Russian space scientists have been considering the Intergelio-Zond project since 1997, however the idea remained in embryonic stage until around 2008. At that time, the Russian space agency, Roskosmos, finally committed to finance the project as an addition to the Federal space program covering the period from 2005 to 2015. The agency gave NPO Lavochkin around a year and a half from January 2009 to May 2010 to develop a Technical Proposal for the mission. According to the plans at the time, the 8,120-kilogram spacecraft would be launched by a Soyuz-2 rocket in 2014, carrying more than 300 kilograms of scientific gear.

Scientists hoped that Intergelio-Zond would approach the Sun to a distance equal to 30 or 40 of its radii. (434), however by 2010, the closest point was moved back to 60-70 solar radii (still slightly closer to the Sun than the orbit of Mercury). According to estimates, the probe would need nearly two years to cruise through space to approach the Sun within 47 of its radii, while 3.7 years would be required to come as close as 34 radii.

Since the Earth circles the Sun roughly along its Equator, ground observations severely limit the view of polar regions of our home star. As a result, tilting the probe's orbital plane relative to the plane of the Ecliptic (the plane of the Earth's orbit around the Sun) would provide a unique vantage point for scientists. Russian engineers devised a five-year-long mission scenario that would place Intergelio-Zond into an orbit inclined 30 degrees toward the Ecliptic. According to Russian sources, the probe's final orbit would also be synchronized with the rotation of the Sun. (602)

A series of maneuvers in the gravitational field of Venus and Earth would be conducted in order to "slingshot" the probe onto a Sun-bound spiral. Even with the help of planetary gravity, Intergelio-Zond would still need electric engines thrusting for prolonged periods of time in order to reach its destination. According to one early concept, four solar panels with a total area of 60 square meters were designed to feed power-hungry electric engines. Upon the probe's approach to the Sun, the solar panels would swing back to hide in a shade of its thermal shield made out of tungsten, molybdenum and their alloys. Following another re-thinking of the mission, a special electrically propelled space tug from the Dvina-TM program was integrated into the design.

To resolve the contradiction between the need for huge solar panels and strict limits on the size of hardware protected by the heat shield, it was decided to discard large sections of solar panels after the delivery of the spacecraft into the vicinity of the Sun.
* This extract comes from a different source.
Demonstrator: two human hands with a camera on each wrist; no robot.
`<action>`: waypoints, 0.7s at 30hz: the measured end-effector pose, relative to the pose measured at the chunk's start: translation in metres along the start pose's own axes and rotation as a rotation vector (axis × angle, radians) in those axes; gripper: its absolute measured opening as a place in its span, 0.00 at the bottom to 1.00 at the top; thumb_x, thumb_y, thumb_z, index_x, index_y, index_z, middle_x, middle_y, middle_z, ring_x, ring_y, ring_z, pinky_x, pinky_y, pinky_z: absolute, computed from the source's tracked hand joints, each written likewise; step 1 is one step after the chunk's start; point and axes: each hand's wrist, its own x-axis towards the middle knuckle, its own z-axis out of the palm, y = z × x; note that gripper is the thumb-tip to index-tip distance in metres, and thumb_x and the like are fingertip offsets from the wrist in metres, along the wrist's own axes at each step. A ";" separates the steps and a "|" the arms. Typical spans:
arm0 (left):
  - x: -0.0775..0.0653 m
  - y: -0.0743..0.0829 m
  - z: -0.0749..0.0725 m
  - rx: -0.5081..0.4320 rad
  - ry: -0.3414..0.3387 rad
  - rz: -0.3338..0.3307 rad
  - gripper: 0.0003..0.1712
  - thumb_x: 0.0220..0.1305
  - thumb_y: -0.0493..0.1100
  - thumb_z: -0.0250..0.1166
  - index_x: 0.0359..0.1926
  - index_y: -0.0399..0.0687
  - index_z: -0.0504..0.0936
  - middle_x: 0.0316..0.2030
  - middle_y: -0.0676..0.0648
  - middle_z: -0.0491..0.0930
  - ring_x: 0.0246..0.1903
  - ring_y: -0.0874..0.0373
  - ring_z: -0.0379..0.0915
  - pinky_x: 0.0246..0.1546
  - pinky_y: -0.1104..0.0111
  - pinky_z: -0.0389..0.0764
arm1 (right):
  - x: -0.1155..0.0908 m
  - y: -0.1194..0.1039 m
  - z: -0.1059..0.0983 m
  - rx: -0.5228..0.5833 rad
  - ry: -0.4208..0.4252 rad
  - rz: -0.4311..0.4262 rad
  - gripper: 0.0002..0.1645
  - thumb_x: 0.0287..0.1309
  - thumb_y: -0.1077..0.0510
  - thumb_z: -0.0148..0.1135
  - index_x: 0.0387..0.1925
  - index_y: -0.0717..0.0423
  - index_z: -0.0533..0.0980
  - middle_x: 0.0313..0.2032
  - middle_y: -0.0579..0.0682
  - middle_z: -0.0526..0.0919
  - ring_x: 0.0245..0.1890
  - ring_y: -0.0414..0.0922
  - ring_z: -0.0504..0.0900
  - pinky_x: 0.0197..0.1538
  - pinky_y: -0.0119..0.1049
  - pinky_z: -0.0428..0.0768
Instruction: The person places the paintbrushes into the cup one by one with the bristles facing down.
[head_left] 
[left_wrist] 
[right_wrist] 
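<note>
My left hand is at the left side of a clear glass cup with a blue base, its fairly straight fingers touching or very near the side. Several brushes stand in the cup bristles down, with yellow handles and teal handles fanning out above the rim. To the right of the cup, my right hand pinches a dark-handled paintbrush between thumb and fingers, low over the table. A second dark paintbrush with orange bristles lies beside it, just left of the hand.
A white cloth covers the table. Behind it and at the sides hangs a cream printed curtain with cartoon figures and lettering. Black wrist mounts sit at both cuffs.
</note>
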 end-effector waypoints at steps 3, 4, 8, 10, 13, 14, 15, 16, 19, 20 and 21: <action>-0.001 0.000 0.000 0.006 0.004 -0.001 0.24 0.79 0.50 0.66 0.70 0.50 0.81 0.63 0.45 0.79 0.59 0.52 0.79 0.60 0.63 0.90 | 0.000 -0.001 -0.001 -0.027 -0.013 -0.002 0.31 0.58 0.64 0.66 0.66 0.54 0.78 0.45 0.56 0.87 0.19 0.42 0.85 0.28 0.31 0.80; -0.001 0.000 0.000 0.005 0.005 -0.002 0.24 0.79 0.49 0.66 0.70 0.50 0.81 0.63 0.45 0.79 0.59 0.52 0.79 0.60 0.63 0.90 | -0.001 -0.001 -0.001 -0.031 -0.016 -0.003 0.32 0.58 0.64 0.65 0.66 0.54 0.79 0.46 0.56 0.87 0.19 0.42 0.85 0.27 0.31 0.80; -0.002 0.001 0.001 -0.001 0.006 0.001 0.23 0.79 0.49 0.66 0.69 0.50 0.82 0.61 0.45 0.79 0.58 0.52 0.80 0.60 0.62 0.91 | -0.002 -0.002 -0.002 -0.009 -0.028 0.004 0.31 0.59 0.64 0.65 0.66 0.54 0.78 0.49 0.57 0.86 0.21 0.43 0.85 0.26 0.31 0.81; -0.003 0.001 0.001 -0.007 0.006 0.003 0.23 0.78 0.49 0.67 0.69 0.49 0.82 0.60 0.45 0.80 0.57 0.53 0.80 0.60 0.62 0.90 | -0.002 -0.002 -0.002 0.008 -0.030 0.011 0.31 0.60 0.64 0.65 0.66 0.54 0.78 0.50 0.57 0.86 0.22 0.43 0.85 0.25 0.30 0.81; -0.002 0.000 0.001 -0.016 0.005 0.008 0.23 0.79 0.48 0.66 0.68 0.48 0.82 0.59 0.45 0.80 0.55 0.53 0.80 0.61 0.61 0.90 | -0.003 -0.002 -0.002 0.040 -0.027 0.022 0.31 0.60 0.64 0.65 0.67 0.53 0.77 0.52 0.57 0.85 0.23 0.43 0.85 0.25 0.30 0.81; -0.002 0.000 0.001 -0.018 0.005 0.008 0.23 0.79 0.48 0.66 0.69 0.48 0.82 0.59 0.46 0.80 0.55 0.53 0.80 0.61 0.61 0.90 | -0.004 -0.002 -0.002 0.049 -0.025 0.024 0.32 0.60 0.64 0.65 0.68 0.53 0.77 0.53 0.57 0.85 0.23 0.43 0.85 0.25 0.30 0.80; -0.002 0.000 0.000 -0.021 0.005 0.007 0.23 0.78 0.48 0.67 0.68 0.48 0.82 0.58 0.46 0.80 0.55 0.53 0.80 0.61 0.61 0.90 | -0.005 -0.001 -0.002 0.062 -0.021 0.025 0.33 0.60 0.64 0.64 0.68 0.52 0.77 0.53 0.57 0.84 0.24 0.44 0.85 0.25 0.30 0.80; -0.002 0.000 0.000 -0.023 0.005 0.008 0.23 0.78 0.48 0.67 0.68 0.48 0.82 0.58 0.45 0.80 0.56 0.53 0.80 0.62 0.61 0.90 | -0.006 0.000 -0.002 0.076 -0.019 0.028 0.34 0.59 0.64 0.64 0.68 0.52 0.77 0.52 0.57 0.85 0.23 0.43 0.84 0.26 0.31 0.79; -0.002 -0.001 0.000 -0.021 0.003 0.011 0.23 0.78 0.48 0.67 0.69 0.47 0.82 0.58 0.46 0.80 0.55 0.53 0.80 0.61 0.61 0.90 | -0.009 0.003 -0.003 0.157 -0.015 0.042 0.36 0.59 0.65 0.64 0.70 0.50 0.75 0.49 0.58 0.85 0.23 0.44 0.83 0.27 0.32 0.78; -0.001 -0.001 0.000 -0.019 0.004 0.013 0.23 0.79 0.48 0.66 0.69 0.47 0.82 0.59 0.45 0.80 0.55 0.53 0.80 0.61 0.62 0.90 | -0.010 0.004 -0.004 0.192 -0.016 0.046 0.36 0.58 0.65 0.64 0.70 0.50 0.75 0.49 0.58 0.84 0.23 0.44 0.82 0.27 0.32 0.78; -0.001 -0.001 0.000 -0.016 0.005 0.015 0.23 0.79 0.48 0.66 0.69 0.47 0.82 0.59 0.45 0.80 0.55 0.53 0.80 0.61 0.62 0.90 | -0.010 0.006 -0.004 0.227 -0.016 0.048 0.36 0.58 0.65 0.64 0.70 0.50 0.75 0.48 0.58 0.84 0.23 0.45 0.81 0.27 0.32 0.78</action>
Jettisoning the panels would also dramatically reduce the severe pressure of the solar wind onto the probe.

Scientific instruments onboard Intergelio-Zond would look at the Sun through special filtered windows in the heat shield, sending as much as 1 gigabyte of data back to Earth. (604) To stay in touch with mission control at distances as far as 250 million kilometers, Intergelio-Zond would have to use an X-band communications system, which was to be tested for the first time in the Phobos-Grunt mission. However that probe's failure to leave the Earth orbit forced a delay of the trials of X-band communications until 2014, when the Spektr-RG space observatory was to be launched into the Lagrange point behind the Earth relative to the Sun. Roskosmos also hoped to enlist ESA and NASA to provide their deep-space ground antennas for the benefit of the Intergelio-Zond mission.
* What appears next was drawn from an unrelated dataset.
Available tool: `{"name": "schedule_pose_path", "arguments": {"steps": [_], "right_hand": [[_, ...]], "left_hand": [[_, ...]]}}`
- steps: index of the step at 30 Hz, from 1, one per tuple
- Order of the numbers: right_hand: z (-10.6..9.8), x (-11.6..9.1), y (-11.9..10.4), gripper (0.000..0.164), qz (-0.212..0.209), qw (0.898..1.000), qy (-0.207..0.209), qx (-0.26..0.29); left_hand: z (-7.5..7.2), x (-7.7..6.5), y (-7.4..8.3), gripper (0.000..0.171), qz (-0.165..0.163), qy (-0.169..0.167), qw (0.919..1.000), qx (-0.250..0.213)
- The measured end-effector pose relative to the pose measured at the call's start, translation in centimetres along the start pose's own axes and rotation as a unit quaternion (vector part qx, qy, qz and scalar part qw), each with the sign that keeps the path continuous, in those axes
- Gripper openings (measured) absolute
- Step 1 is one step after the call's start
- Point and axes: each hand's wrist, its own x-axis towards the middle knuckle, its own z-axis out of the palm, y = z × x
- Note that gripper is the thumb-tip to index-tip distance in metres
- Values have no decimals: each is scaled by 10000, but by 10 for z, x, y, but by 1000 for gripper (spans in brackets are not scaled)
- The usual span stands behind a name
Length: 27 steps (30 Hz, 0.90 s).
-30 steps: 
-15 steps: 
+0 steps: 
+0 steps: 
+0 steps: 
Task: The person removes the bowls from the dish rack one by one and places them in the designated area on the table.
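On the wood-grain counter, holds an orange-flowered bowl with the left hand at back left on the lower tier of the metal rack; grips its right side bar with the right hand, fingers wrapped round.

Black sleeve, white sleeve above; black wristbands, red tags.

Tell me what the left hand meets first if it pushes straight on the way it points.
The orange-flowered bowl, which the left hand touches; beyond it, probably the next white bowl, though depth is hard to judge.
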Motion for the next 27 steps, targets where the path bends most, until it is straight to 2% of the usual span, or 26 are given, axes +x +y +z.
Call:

The Moscow-based Lebedev Physics Institute started working on four instruments for Intergelio-Zond, which would be controlled by a single computer. The resolution of these instruments would be five times higher than that onboard of the Koronas-Foton spacecraft, Russia's previous short-lived solar observatory in the Earth orbit. According to Intergelio-Zond project scientists, for the first time, humans would get a chance to see the magnificent corona of the Sun with a resolution of just 300 kilometers and witness ejections from the polar regions of the Sun in unprecedented detail and from a unique vantage point.
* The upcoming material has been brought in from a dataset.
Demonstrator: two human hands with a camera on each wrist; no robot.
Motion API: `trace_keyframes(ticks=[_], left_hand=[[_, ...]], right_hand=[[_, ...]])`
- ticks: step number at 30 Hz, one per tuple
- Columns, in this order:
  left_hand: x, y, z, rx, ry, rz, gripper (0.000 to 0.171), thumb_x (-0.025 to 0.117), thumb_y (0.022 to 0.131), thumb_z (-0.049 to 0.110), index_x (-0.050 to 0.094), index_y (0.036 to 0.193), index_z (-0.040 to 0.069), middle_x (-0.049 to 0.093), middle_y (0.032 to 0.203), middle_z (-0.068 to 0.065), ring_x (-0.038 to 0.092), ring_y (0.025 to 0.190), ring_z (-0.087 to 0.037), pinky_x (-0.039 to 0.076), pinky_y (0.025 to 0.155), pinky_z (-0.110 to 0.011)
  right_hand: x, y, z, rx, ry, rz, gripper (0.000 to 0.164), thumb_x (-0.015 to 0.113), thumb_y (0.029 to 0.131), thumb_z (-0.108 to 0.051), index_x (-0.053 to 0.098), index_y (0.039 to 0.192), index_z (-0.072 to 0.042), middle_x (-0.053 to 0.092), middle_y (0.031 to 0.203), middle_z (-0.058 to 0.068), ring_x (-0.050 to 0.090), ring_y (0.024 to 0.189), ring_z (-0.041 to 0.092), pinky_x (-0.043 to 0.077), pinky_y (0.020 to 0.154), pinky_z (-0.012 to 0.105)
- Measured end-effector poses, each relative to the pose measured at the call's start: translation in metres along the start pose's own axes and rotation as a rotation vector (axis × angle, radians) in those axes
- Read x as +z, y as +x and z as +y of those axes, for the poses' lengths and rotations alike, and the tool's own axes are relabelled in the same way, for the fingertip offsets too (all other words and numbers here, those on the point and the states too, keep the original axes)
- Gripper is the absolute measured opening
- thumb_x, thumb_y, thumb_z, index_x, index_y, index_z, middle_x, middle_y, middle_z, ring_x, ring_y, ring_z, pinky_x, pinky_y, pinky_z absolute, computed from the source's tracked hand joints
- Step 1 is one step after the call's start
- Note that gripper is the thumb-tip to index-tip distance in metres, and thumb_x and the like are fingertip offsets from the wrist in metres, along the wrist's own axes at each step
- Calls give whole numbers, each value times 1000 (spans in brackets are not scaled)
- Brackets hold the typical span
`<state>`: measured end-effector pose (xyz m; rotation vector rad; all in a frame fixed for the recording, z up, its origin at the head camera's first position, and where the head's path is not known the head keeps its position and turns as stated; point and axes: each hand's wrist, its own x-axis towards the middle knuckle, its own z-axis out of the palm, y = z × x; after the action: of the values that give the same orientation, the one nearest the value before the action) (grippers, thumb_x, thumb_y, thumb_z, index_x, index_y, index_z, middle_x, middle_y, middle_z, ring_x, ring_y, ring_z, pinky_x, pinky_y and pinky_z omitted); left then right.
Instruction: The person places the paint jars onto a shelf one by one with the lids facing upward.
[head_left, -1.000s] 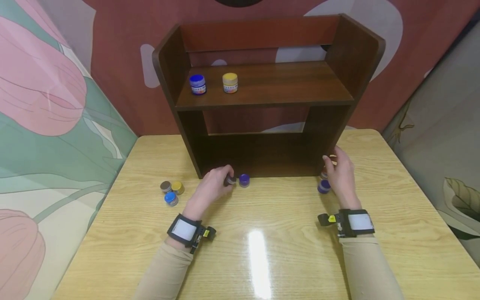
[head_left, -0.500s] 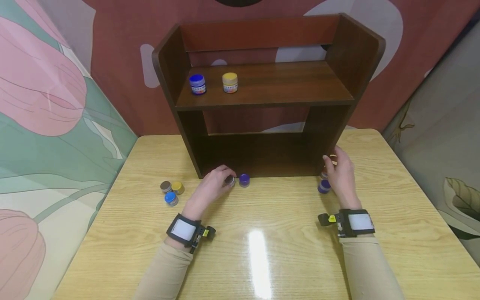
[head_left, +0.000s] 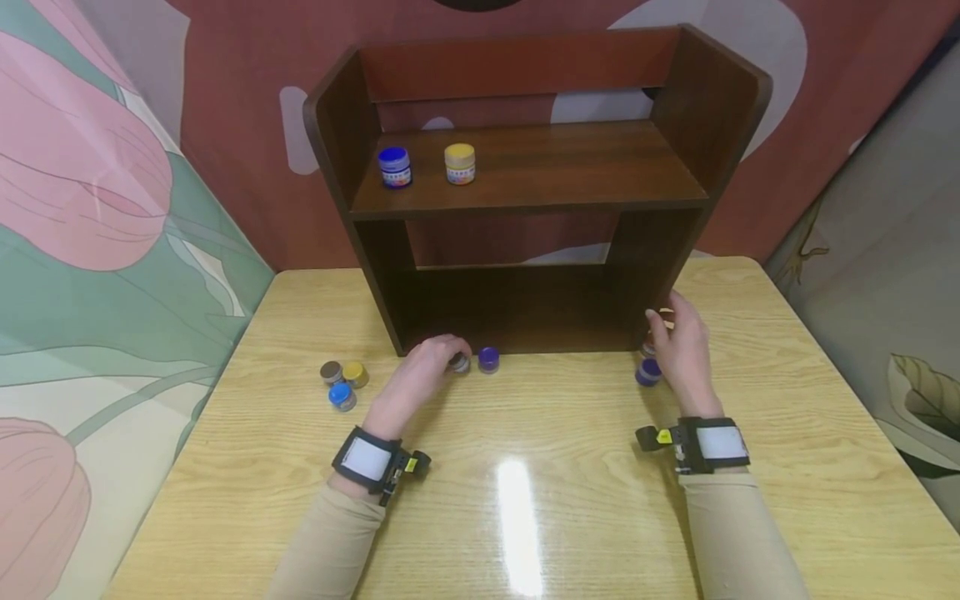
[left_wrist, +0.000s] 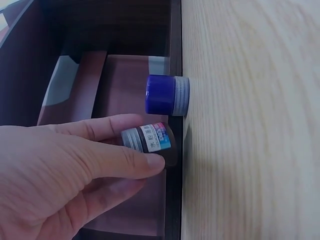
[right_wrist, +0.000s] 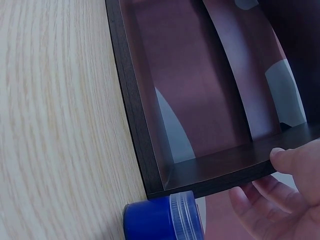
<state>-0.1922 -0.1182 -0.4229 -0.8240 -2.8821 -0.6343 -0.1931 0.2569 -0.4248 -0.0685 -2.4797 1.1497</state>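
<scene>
My left hand point(head_left: 429, 367) is at the front edge of the lower shelf. In the left wrist view its thumb and fingers pinch a small paint jar point(left_wrist: 156, 137) with a dark body, a printed label and a clear ridged end. A purple paint jar point(left_wrist: 161, 95) stands just beside it on the table. My right hand point(head_left: 684, 354) grips the right side panel point(right_wrist: 225, 181) of the dark brown shelf unit, thumb by the front edge and fingers round the outside. Close to that panel's foot stands a blue-purple jar point(right_wrist: 152, 220), with a reddish jar point(head_left: 648, 347) partly hidden behind it.
To the left on the wooden table point(head_left: 585, 467) are a brown-topped jar point(head_left: 331, 372), a yellow jar point(head_left: 356, 375) and a blue jar point(head_left: 342, 397). On the upper shelf point(head_left: 570, 162) stand a blue jar point(head_left: 395, 168) and a yellow jar point(head_left: 460, 164).
The dark jar has turned slightly in my left fingers and now sits a little more upright, while the fingers shift over it. My right hand stays at the panel.
</scene>
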Motion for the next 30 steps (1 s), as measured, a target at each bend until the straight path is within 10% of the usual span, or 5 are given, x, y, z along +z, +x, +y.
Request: trace_keyframes(ticks=[30], left_hand=[[7,1,1,79,49,-67,30,62,84,-17,73,96,8,75,103,-5,70,98,-19,59,87,-30]], right_hand=[[2,1,2,-6,-16,15,36,50,103,-13,51,139,-4,58,131,23,62,116,42,59,82,54]])
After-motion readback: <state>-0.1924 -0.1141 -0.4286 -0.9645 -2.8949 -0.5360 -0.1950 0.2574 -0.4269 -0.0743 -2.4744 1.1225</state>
In March 2009, Roskosmos announced a tender for the initial stage of Intergelio-Zond's development, allocating 25 million rubles until 2010. (The total budget for the mission was estimated at 4,200 million rubles.) As expected, NPO Lavochkin, the prime developer of the nation's planetary probes, was awarded the contract. In May 2009, NPO Lavochkin subcontracted the IZMIRAN research institute to develop some scientific payloads for the mission. A number of other leading Russian and foreign scientific centers were also expected to contribute their instruments.

By 2011, as the scientific team and its extensive array of instruments had been selected in the course of the preliminary design, the project faced a familiar problem of mass deficit. The amount of scientific payload was now quoted at 120 kilograms.

The preliminary design for the project was expected to be completed before the end of 2011.

Work in 2012

As of 2012, Intergelio-Zond was still expected to use electric engines, a protective heat shield covered with carbon-based insulation and solar panels with an active cooling mechanism in order to function in the vicinity of the Sun. However, challenges in the development of an electric propulsion system and radiation-hardened avionics pushed the launch date for the mission from the middle to the end of the decade. By August 2012, a presentation published by NPO Lavochkin quoted a launch date for Intergelio-Zond in 2019.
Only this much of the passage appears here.